> **Work task**
Everything in the data gets repeated exactly, except for the pictures.

>>>>

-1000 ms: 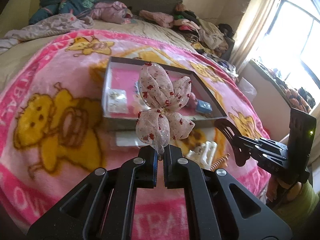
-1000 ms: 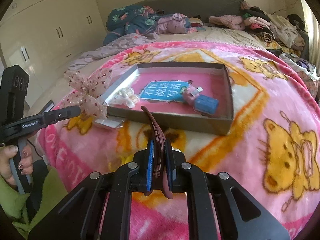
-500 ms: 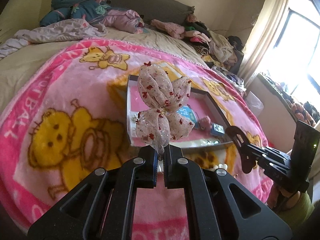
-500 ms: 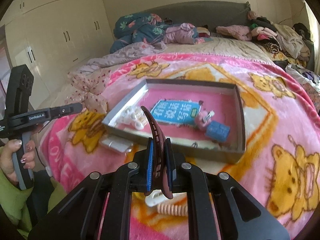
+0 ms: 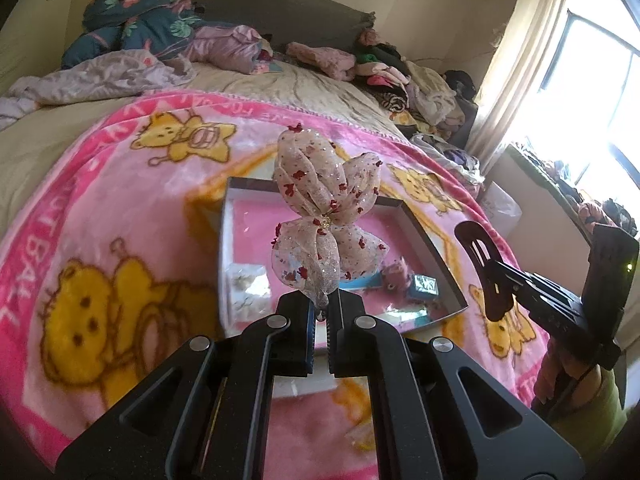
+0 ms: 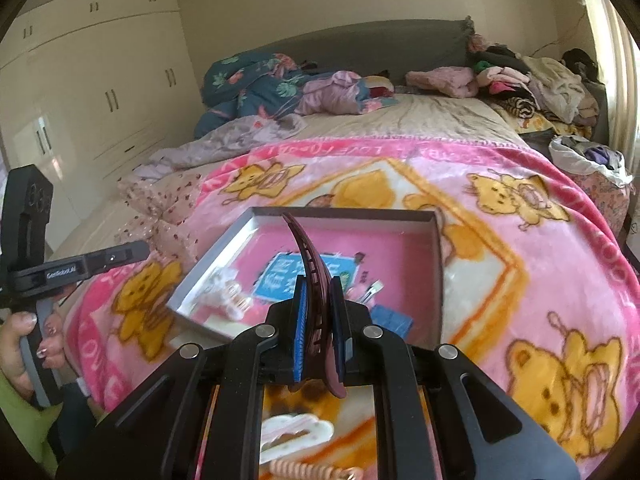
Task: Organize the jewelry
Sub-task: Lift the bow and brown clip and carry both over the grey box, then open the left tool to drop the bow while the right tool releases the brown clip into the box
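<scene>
Both grippers have lifted higher over the box [image 5: 436, 240]. Left gripper [image 5: 319, 314] pinches a soft, see-through bow [image 5: 324, 216]; right gripper [image 6: 319, 332] pinches a curved, hard hair clip [image 6: 310, 256] above its open middle.

- Left gripper [image 5: 319, 316]: matte black plastic frame, two angled arms with triangular cut-outs, four round silver screw heads, blue ribbed pads on the inner finger faces.
- Right gripper [image 6: 320, 320]: same black frame, four silver screws, bright blue ribbed pads.
- Side view of left unit: slim black bar with small white lettering, upright black block at rear, grey handle.
- Side view of right unit: black rear block with a small green light.
- Person: lime-green sleeve [image 6: 18, 420], patterned painted nails.
</scene>
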`<state>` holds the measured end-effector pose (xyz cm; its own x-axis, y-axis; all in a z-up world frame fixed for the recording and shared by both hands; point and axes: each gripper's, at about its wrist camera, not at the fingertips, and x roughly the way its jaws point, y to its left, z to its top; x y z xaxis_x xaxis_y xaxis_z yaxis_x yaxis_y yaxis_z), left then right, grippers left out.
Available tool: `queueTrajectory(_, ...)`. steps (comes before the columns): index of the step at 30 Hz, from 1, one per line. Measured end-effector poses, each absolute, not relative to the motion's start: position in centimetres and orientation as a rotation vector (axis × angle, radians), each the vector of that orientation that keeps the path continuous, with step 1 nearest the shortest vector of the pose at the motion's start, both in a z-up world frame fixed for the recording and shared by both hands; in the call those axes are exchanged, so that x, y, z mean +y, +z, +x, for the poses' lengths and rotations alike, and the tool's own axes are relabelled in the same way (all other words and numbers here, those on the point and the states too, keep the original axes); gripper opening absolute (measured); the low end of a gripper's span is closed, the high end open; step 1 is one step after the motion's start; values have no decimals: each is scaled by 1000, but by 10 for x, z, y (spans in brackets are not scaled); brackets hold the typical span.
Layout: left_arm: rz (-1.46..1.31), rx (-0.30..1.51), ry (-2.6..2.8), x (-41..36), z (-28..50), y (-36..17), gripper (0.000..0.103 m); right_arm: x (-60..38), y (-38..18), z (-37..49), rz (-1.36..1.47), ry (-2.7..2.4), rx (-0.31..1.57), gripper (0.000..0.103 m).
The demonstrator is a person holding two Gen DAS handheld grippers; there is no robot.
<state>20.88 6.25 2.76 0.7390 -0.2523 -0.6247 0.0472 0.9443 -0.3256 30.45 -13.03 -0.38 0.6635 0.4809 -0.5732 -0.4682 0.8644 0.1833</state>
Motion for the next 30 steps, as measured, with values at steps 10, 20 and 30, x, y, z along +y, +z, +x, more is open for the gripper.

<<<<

> **Task output**
-1000 ms: 
-1000 ms: 
-500 ms: 
-500 ms: 
+0 ms: 
+0 ms: 
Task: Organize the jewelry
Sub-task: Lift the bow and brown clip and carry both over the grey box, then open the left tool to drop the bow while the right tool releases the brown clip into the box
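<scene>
Both grippers have lifted higher over the box [image 5: 436, 240]. Left gripper [image 5: 319, 314] pinches a soft, see-through bow [image 5: 324, 216]; right gripper [image 6: 319, 332] pinches a curved, hard hair clip [image 6: 310, 256] above its open middle.

- Left gripper [image 5: 319, 316]: matte black plastic frame, two angled arms with triangular cut-outs, four round silver screw heads, blue ribbed pads on the inner finger faces.
- Right gripper [image 6: 320, 320]: same black frame, four silver screws, bright blue ribbed pads.
- Side view of left unit: slim black bar with small white lettering, upright black block at rear, grey handle.
- Side view of right unit: black rear block with a small green light.
- Person: lime-green sleeve [image 6: 18, 420], patterned painted nails.
</scene>
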`<state>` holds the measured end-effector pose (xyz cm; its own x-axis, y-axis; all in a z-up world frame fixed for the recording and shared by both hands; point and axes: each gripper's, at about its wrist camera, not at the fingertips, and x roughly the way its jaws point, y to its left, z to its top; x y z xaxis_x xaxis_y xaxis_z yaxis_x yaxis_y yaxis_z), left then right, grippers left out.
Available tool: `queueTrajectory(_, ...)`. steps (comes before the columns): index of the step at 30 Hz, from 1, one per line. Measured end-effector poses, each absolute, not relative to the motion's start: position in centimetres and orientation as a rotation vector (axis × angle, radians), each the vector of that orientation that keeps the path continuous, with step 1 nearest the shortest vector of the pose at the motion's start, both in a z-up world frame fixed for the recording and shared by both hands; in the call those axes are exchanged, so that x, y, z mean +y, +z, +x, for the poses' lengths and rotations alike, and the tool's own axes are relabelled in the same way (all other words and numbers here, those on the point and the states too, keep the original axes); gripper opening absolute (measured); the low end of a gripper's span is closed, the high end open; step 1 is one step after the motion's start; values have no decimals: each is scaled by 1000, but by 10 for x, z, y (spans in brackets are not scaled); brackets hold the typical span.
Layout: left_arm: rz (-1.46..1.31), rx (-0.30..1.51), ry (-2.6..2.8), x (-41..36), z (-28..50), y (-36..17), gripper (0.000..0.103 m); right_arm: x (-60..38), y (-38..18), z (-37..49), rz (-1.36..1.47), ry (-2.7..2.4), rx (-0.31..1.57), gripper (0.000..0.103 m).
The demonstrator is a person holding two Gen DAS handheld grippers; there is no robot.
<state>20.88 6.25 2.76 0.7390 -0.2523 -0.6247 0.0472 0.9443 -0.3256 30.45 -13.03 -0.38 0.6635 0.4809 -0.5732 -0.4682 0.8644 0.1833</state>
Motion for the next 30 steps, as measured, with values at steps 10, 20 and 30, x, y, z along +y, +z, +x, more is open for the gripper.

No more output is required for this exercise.